■ **DIRECTIONS FOR THIS TASK**: Leave the pictures out and write out the rest of the listing word for word.

■ **SUPPLIED DATA**:
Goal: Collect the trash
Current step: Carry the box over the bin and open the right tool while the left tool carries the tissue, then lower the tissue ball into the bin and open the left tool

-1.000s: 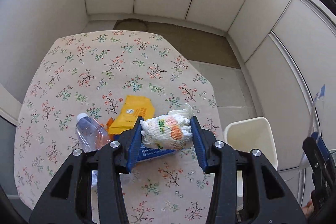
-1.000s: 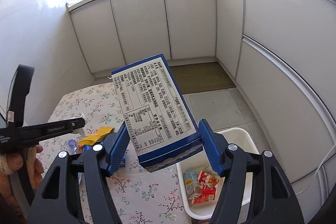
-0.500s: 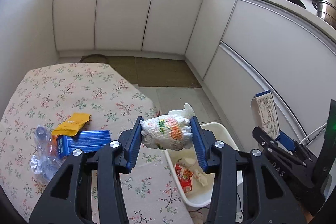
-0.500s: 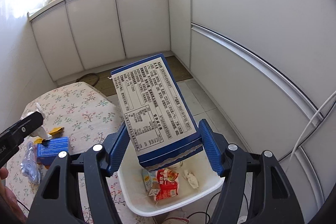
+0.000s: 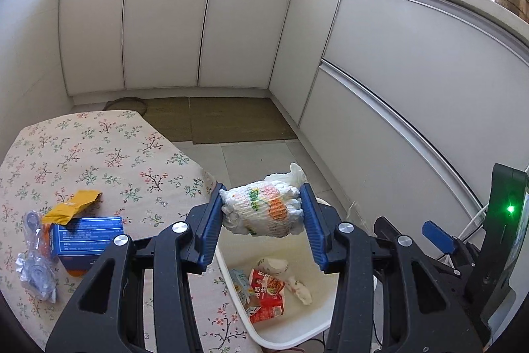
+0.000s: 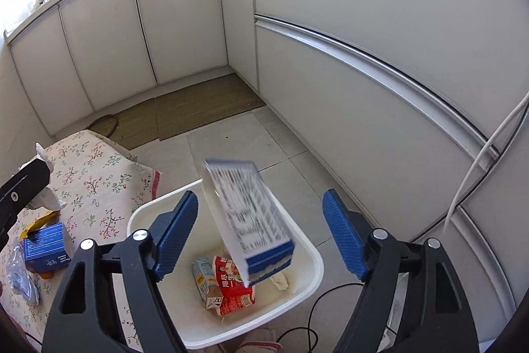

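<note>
My left gripper (image 5: 263, 214) points downward, its jaws clamped on a load. My right gripper (image 6: 261, 232) points downward; its jaws have just been opening, pads touching nothing.

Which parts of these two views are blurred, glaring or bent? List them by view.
Right wrist view: the blue box is motion-smeared, its print unreadable, between the open right gripper fingers, which have just been opening, above the white bin; window glare upper left. Left wrist view: sharp; the crumpled wrapper is crisp; fisheye bends the cabinet fronts.

Blurred blue carton (image 6: 251, 217) falls free above white bin (image 6: 307, 273).
</note>
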Motion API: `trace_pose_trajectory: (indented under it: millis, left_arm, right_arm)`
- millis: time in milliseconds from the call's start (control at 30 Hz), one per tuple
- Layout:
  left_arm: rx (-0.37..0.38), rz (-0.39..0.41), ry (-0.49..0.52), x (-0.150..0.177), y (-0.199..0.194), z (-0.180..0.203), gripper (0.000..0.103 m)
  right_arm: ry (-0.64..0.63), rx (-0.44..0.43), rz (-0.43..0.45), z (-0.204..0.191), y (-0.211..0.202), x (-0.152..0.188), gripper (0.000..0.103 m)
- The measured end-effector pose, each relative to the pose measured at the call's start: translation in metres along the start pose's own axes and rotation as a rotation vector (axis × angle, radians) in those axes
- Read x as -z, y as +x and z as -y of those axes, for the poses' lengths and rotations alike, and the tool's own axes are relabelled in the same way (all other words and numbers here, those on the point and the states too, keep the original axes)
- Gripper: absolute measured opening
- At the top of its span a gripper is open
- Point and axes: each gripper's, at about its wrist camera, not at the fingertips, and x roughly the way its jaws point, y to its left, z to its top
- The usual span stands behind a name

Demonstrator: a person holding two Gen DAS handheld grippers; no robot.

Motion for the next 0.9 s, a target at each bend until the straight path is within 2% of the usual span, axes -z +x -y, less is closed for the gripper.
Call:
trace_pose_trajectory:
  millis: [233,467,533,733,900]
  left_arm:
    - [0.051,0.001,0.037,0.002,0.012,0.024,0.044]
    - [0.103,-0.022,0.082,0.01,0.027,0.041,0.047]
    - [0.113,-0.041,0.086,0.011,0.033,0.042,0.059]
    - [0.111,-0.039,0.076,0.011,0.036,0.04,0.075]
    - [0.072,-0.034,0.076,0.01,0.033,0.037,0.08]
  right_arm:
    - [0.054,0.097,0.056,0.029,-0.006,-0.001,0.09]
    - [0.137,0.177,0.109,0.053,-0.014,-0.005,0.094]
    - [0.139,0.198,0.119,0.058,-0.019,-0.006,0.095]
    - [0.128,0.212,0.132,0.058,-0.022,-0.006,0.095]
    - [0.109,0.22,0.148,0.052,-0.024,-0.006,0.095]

■ **SOLVED PROBLEM**:
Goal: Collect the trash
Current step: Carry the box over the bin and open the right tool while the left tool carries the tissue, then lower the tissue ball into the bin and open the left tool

-1.000s: 
-1.000s: 
-0.500s: 
-0.500s: 
+0.000s: 
+0.000s: 

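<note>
My left gripper (image 5: 263, 214) points downward, its jaws clamped on a load. My right gripper (image 6: 261, 232) points downward; its jaws have just been opening, pads touching nothing.

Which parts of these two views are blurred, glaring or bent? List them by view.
Right wrist view: the blue box is motion-smeared, its print unreadable, between the open right gripper fingers, which have just been opening, above the white bin; window glare upper left. Left wrist view: sharp; the crumpled wrapper is crisp; fisheye bends the cabinet fronts.

Blurred blue carton (image 6: 251, 217) falls free above white bin (image 6: 307, 273).
</note>
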Motion API: `trace_pose_trajectory: (indented under it: millis, left_arm, right_arm)`
- millis: time in milliseconds from the call's start (control at 30 Hz), one per tuple
- Layout:
  left_arm: rx (-0.37..0.38), rz (-0.39..0.41), ry (-0.49..0.52), x (-0.150..0.177), y (-0.199..0.194), z (-0.180..0.203), gripper (0.000..0.103 m)
  right_arm: ry (-0.64..0.63), rx (-0.44..0.43), rz (-0.43..0.45), z (-0.204..0.191), y (-0.211..0.202), x (-0.152..0.188), gripper (0.000..0.103 m)
- The measured end-effector pose, each relative to the pose measured at the call's start: translation in metres along the start pose's own axes and rotation as a rotation vector (axis × angle, radians) in those axes
- Read x as -z, y as +x and z as -y of those axes, for the poses' lengths and rotations alike, and the tool's own axes are relabelled in the same way (all other words and numbers here, those on the point and the states too, keep the original axes)
- Gripper: absolute measured opening
- At the top of its span a gripper is open
- Point and axes: each gripper's, at about its wrist camera, not at the fingertips, and x roughly the way its jaws point, y to its left, z to its top
- The usual span stands behind a name

Demonstrator: a person holding two Gen DAS handheld grippers; no robot.

Motion for the next 0.9 s, a target at each bend until the straight path is within 2% of the usual span, axes -z +x -y, less is closed for the gripper.
Call:
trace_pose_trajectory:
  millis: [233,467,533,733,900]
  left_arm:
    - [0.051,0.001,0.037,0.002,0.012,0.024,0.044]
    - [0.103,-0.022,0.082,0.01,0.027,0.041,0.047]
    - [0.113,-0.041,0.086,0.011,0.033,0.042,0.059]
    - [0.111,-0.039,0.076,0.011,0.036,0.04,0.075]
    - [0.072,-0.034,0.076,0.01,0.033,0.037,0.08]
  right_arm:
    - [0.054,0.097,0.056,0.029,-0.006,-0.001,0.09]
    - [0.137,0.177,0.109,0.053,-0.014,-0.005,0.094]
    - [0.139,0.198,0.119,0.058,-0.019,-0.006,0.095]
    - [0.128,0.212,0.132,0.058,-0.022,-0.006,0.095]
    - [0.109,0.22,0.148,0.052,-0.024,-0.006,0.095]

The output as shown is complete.